On pourrait énumérer toute une série d'arguments pour répondre à cette question. Par exemple, le fait que cette tentative n'ait pas été menée en respectant l'ordre hiérarchique. Ça peut être une raison, mais ça n'a sans doute pas été déterminant, avec la neutralisation du Chef de l'État-major de l'Armée et des autres haut-gradés, y compris des commandants d'armées. On pourrait dire beaucoup d'autres choses sur certains détails de cette tentative, mais à mon avis, la vraie raison de l'échec est que ce Coup d'État n'avait pas de répondant dans la société. A tel point que, cette tentative n'a même pas suscité de sympathie évidente chez ceux qui n'approuveraient pour rien au monde le Président Erdogan, et qui pensent qu'il ne peut être renversé qu'avec un coup d'État, et non pas par voie électorale. Par contre, c'est un fait que l'appel d'Erdogan au peuple pour qu'il descende dans la rue a eu un certain effet, et a rendu les choses encore plus difficiles, voire impossibles pour les putschistes. Nous avons ainsi constaté que la polarisation politique en Turquie et la montée de la haine contre Erdogan, parmi les tenants d'un de ces pôles, n'étaient pas suffisantes pour préparer le terrain à un coup d'État. Si les officiers affiliés à la Communauté avaient engagé une tentative identique, en parallèle aux enquêtes judiciaires contre la corruption des 17-25 décembre derniers, nous aurions peut-être connu d'autres développements.
(6) A partir du quel moment la tentative de coup d'État a-t-elle été vouée à l'échec?

Je pense que l'intervention du Président Erdogan par Face Time en direct sur CNN Türk pour défier les putschistes et pour faire appel au peuple en lui demandant de descendre dans la rue, a constitué un point de rupture. Si les putschistes avaient pu neutraliser Erdogan comme ils l'ont fait avec le Chef de l'Etat-Major, ou si Erdogan ne s'était pas adressé au pays aux premières heures de la tentative, cela aurait pu changer le cours des choses. A ce point, il faut souligner l'importance du choix de la chaîne CNN Türk. Car les putschistes ont voulu se venger en donnant l'assaut à CNN Türk.
(7) Qu'est-ce qui attend la Communauté désormais?

Avant tout, le processus d'épuration de la Communauté va s'accélérer. Déjà, dès le premier jour, la destitution de milliers de juges et de procureurs, et les gardes à vue dans certaines institutions-clés comme HSYK (le Haut-Conseil des Juges et des Procureurs) et le Conseil d'État, sont des signes importants. Le bombardement de l'Assemblée nationale, les tirs sur la population et la police, les menaces soutenues par des chars... autant d'actes qui permettront désormais facilement de qualifier la Communauté d'« organisation terroriste ».

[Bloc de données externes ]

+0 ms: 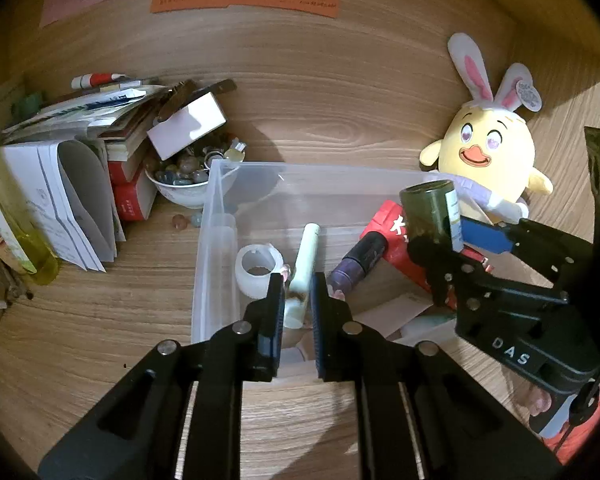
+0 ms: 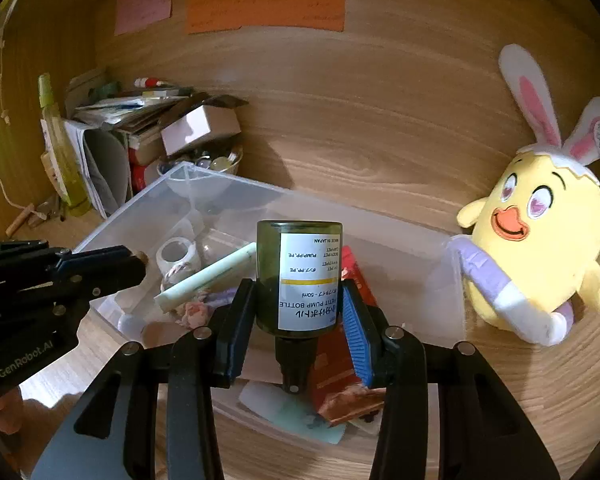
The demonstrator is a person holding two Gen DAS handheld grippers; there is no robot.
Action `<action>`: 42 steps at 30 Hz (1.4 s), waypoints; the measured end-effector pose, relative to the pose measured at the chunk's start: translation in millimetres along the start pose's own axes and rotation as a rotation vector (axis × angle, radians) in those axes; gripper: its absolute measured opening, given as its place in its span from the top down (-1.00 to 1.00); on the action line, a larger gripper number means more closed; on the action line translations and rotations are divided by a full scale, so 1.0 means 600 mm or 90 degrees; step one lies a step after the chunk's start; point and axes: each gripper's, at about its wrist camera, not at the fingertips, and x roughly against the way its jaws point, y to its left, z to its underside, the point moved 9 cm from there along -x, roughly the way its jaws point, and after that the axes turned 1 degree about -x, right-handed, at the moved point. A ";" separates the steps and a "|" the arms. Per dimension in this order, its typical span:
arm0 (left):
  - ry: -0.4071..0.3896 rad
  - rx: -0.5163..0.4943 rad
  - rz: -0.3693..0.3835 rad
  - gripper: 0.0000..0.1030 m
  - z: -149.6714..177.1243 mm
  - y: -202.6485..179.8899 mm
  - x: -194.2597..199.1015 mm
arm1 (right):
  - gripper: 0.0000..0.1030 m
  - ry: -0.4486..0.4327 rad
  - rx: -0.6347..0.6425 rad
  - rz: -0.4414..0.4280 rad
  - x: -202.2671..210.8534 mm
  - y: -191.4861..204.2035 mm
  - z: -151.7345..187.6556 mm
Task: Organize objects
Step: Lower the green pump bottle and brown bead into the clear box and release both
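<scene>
A clear plastic bin (image 1: 216,216) (image 2: 112,220) sits on the wooden desk. My right gripper (image 2: 298,300) is shut on a dark green pump bottle (image 2: 300,276), held upside down above the bin's right half; it also shows in the left wrist view (image 1: 428,212). My left gripper (image 1: 296,292) hovers over the bin's near edge, jaws a narrow gap apart and empty, above a pale green tube (image 1: 306,260) (image 2: 208,276). Inside the bin lie a white tape roll (image 1: 258,268) (image 2: 176,254), a purple bottle (image 1: 360,260) and a red packet (image 1: 392,220) (image 2: 336,364).
A yellow chick plush with bunny ears (image 1: 488,148) (image 2: 540,240) leans against the back wall on the right. At left stand papers and books (image 1: 72,200), a white box (image 1: 186,124), a bowl of glass stones (image 1: 180,180) and a yellow-green bottle (image 2: 60,148).
</scene>
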 end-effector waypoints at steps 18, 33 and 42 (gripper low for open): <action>-0.052 -0.011 -0.004 -0.15 -0.010 -0.011 0.048 | -0.36 -0.019 0.015 0.011 0.028 -0.001 -0.007; -0.073 -0.017 -0.038 -0.79 0.020 0.007 0.145 | -0.61 -0.091 0.036 -0.011 0.143 0.022 -0.001; -0.030 -0.010 -0.054 -0.82 0.082 0.028 0.148 | -0.61 -0.055 0.032 -0.054 0.144 0.046 0.064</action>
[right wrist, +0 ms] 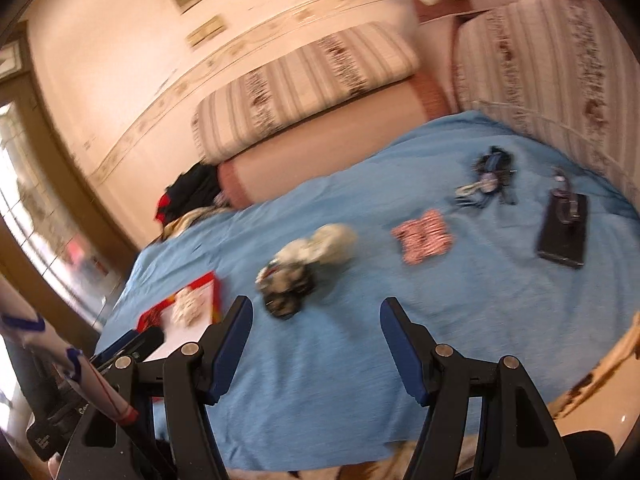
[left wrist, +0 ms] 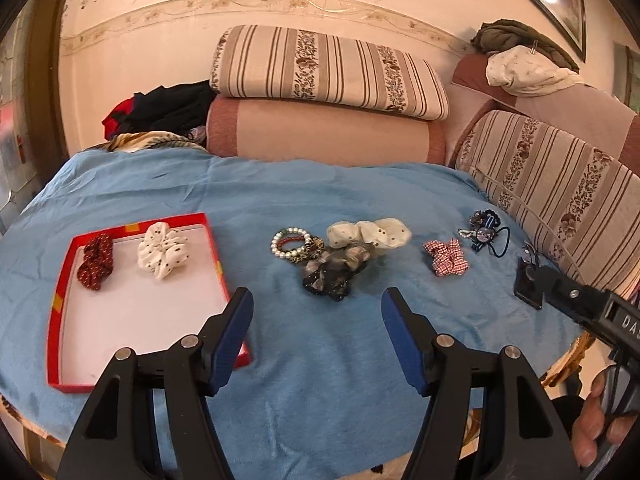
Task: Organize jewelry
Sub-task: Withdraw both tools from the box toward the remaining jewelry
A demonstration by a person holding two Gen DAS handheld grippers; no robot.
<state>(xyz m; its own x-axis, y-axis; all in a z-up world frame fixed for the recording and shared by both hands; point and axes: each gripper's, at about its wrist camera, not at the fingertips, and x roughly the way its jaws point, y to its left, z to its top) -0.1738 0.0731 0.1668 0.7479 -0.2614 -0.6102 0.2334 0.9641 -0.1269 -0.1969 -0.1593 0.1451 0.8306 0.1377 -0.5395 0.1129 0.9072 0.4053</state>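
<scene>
A red-rimmed tray (left wrist: 66, 270) on the blue cloth holds a dark red scrunchie (left wrist: 95, 262) and a white dotted scrunchie (left wrist: 162, 251). Mid-table lie pearl and bead bracelets (left wrist: 294, 245), a cream scrunchie (left wrist: 370, 233) and a black-grey scrunchie (left wrist: 334, 272). Further right are a red checked scrunchie (left wrist: 447, 257) and dark blue hair ties (left wrist: 486, 234). My left gripper (left wrist: 317, 304) is open and empty above the cloth, near the tray's right edge. My right gripper (right wrist: 316, 314) is open and empty; its view is blurred and shows the checked scrunchie (right wrist: 422, 241) and black-grey scrunchie (right wrist: 286, 284).
A black phone (right wrist: 563, 230) lies at the table's right side, near the right gripper's body (left wrist: 580, 300). Striped cushions (left wrist: 328, 72) and a sofa back (left wrist: 560, 168) border the table's far and right edges. Dark clothes (left wrist: 168, 110) sit at the back left.
</scene>
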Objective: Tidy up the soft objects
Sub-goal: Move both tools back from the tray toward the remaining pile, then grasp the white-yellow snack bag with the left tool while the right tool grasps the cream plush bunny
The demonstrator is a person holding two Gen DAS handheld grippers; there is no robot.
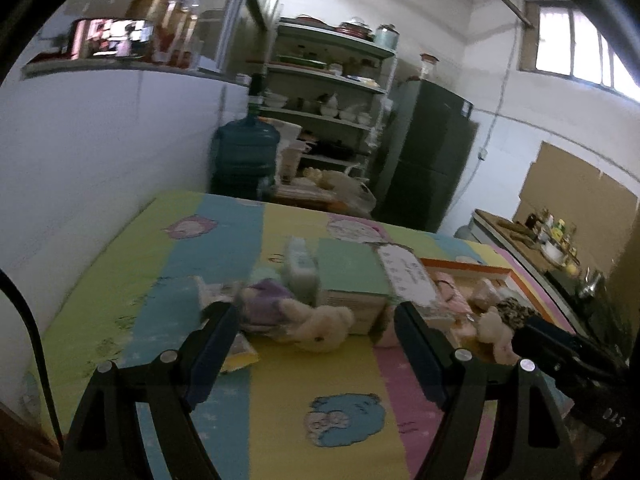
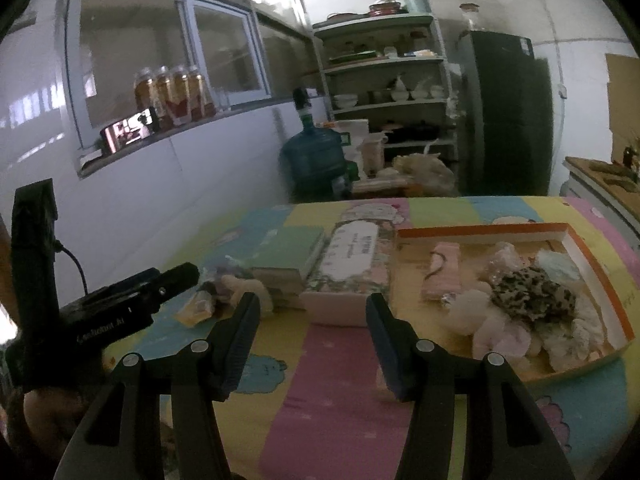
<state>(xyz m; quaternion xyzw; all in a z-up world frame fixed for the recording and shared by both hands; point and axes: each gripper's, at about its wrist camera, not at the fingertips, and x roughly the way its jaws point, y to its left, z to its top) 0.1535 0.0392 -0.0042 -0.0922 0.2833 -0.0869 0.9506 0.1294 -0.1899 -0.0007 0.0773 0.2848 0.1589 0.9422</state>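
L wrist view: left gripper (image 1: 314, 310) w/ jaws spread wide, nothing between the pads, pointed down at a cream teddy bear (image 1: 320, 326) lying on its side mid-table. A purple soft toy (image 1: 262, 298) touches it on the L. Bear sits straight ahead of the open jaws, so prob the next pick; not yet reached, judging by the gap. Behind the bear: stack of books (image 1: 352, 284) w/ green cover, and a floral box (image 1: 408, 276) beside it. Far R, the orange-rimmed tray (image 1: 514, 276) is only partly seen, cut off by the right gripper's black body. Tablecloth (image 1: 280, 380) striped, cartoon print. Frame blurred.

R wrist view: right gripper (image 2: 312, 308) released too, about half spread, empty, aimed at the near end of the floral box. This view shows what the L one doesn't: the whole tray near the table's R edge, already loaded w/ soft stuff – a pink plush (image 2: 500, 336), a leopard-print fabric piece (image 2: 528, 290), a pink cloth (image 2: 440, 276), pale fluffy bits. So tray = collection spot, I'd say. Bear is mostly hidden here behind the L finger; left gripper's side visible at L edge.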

Dans ce contexte, on va assister à des pratiques d'État beaucoup plus impitoyables contre les dirigeants de la Communauté, ses membres, ses sympathisants, et les personnes et les institutions qui la soutiennent dans diverses situations. Enfin, on peut affirmer que Gülen va avoir beaucoup de mal pour maintenir sa présence aux USA.
(8) Qu'est-ce qui attend désormais la Turquie?

C'est vraiment très très bien que la Turquie ait réchappé à cette tentative de coup d'État. Mais cela ne signifie pas, pour autant, des jours meilleurs pour notre pays. Nous avons vu que les 50 % qu'Erdogan disait « ne pas pouvoir retenir chez eux » pendant la mobilisation de Gezi, peuvent descendre dans la rue, et de quoi ils sont capables quand ils descendent dans la rue. Il n'y a aucune garantie que ces foules qui descendent dans la rue à l'appel d'Erdogan contre les putchistes ne soient pas mobilisées demain contre des masses qui réclameraient les droits fondamentaux, liberté et démocratie. Car Erdogan, qui s'est encore fortifié en écartant cette tentative de coup d'État, ne donne pas pour autant des signes promettant plus de libertés, de démocratie pour toutes les parties de la société. Par contre, on attend plutôt qu'il passe à la première occasion en action pour instaurer le système présidentiel. Nous devons souligner aussi qu'Erdogan, dont l'image avait bien pâlie au niveau international, s'est refait une santé relative, grâce à cette tentative de coup d'État.